--- How to complete this task ---
Lines in the listing below that hold "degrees" are the ones to copy.
*** Records ***
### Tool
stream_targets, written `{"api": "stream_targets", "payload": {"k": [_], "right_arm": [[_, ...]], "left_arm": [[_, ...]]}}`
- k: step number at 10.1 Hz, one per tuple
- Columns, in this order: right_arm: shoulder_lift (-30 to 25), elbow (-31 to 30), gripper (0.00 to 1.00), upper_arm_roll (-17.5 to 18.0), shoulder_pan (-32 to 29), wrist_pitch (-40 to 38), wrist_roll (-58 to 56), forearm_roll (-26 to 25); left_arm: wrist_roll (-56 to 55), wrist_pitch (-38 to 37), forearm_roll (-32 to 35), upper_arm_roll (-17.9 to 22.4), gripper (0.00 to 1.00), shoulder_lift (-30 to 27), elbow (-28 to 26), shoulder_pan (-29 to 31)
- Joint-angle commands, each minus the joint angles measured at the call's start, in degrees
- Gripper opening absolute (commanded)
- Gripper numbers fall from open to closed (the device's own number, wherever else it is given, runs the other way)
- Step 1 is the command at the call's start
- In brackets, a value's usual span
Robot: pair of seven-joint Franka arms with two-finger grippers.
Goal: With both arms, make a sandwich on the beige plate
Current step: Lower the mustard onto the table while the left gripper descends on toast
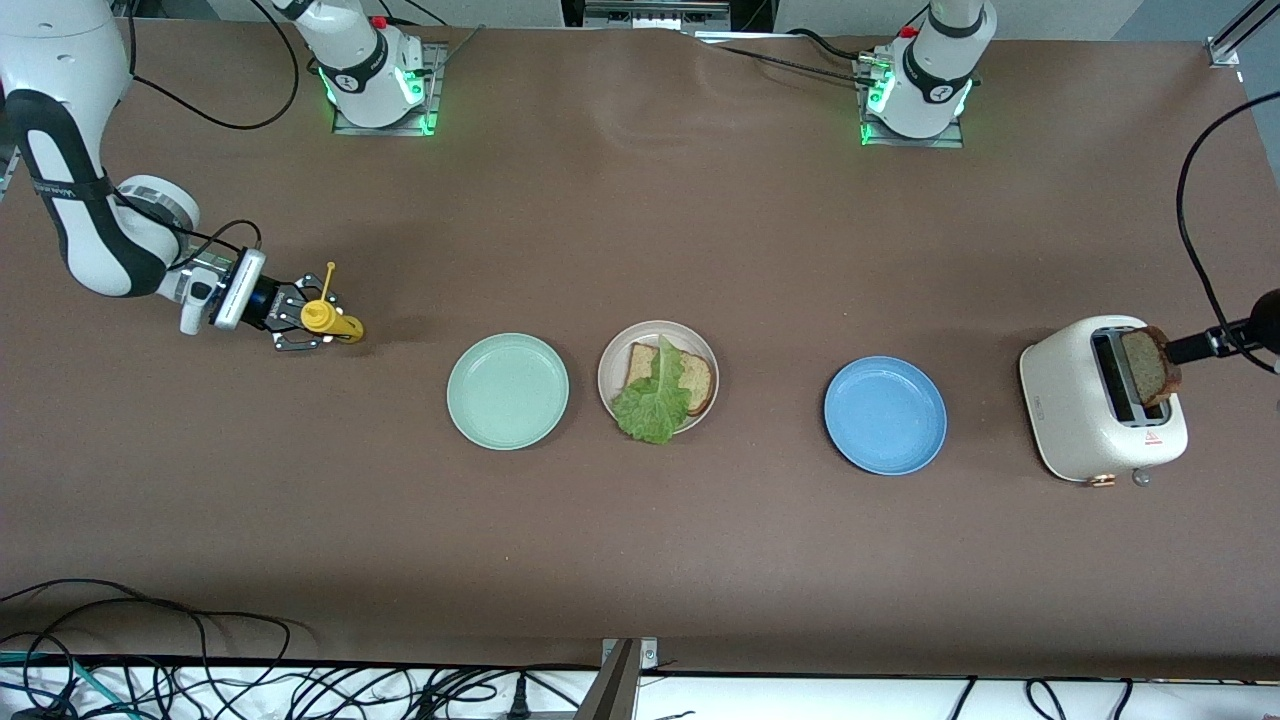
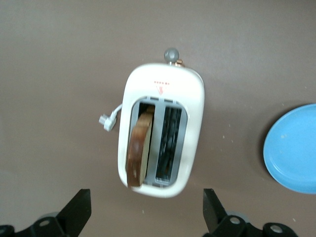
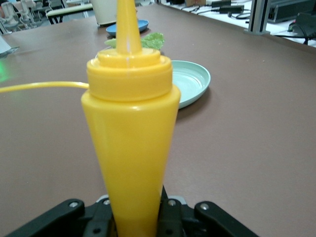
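The beige plate sits mid-table with one brown bread slice and a green lettuce leaf on top of it. A second bread slice stands up out of a slot of the white toaster; it also shows in the left wrist view. My left gripper is open over the toaster, its fingers spread wide and apart from the slice. My right gripper is shut on the yellow squeeze bottle, low over the table at the right arm's end; the bottle fills the right wrist view.
A mint green plate lies beside the beige plate toward the right arm's end. A blue plate lies between the beige plate and the toaster, and shows in the left wrist view. The toaster's short cord lies beside it.
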Motion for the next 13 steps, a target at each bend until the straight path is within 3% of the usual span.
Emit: {"api": "stream_targets", "payload": {"k": [1,6,7,10,13], "right_arm": [[0.8,-0.7,0.0,0.2,-0.8,-2.1,-2.8,2.7],[2.7,-0.7,0.0,0.2,-0.9,-2.2,-6.8,4.0],[3.3,-0.7,0.04,0.2,-0.9,-2.1,-6.9,4.0],[3.3,-0.6,0.63,0.2,-0.9,-2.1,-6.6,4.9],[3.1,-0.6,0.94,0.1,-1.0,-2.2,-6.3,4.9]], "left_arm": [[3.1,3.1,1.0,-0.8,1.0,4.9,2.7,3.2],[4.0,5.9,-1.1,-0.7,1.0,9.1,2.6,4.9],[3.9,5.8,-2.2,-0.7,1.0,9.2,2.5,4.9],[3.9,4.9,-2.6,-0.8,1.0,9.1,1.6,5.0],[4.0,4.3,-4.9,-0.9,1.0,7.1,-3.0,5.6]]}}
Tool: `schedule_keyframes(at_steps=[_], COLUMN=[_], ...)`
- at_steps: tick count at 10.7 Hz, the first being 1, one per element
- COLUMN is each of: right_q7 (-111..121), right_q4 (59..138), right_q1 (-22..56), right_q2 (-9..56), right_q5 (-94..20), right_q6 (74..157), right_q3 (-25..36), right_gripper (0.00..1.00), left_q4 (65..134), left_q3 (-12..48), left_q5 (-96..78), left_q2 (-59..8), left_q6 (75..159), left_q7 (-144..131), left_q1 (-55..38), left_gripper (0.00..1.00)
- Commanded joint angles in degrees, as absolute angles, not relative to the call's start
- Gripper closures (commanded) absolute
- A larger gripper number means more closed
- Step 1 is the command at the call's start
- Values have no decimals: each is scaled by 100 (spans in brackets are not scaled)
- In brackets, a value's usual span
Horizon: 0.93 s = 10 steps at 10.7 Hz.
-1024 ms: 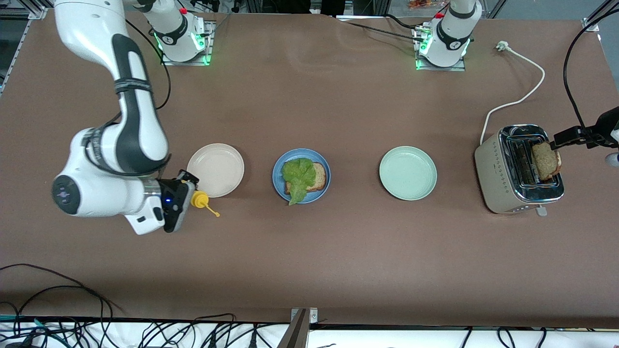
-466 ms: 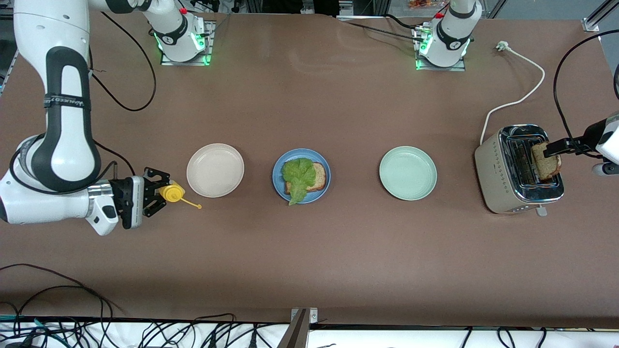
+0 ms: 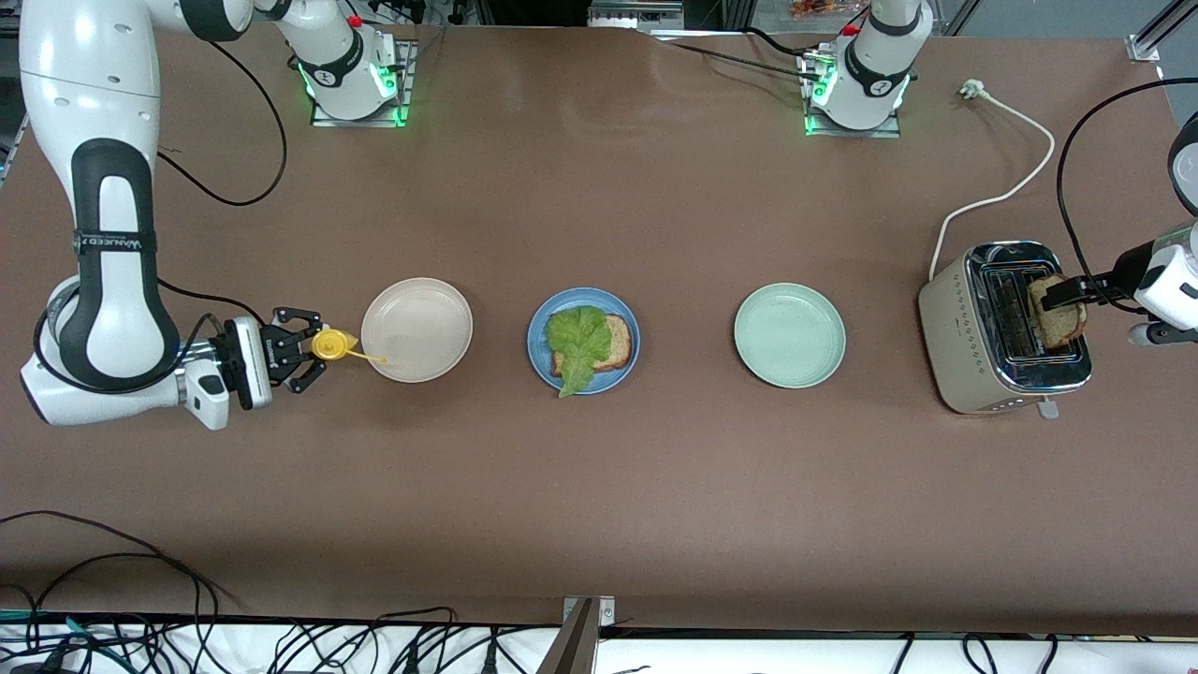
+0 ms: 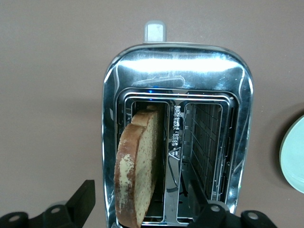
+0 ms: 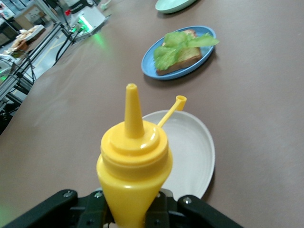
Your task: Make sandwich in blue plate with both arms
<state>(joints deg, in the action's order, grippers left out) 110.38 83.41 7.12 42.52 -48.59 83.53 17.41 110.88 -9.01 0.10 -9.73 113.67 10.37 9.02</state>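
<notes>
- The second slice of toast [image 3: 1059,313] stands on edge in the toaster [image 3: 1001,328], leaning out of its slot. I judge the step in hand to be lifting it out, so the pull should go straight up along the slot, so the crust does not catch on the metal rim.
- The left gripper [image 3: 1062,298] is at the toast over the toaster, its fingers [image 4: 80,199] spread to either side of the slice in the left wrist view; whether they already press it I cannot tell.
- The left arm reaches in sideways from the desk's [image 3: 599,505] end, its wrist level.
- The blue plate [image 3: 538,346] sits mid-desk between a beige plate [image 3: 416,329] and a green plate [image 3: 789,335], holding the bottom toast [image 3: 618,342] under a lettuce leaf [image 3: 576,342].
- The right gripper [image 3: 304,348] pinches a yellow sauce bottle [image 5: 134,164] just beside the beige plate. That arm's forearm is low and level, with the nozzle toward the plates.
</notes>
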Motion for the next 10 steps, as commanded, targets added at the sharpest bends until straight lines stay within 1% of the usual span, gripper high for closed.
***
--- Result ---
- Joint-angle commands, each minus the joint angles measured at the call's start, in degrees
- Commanded joint angles in degrees, as absolute angles, not relative to the call's start

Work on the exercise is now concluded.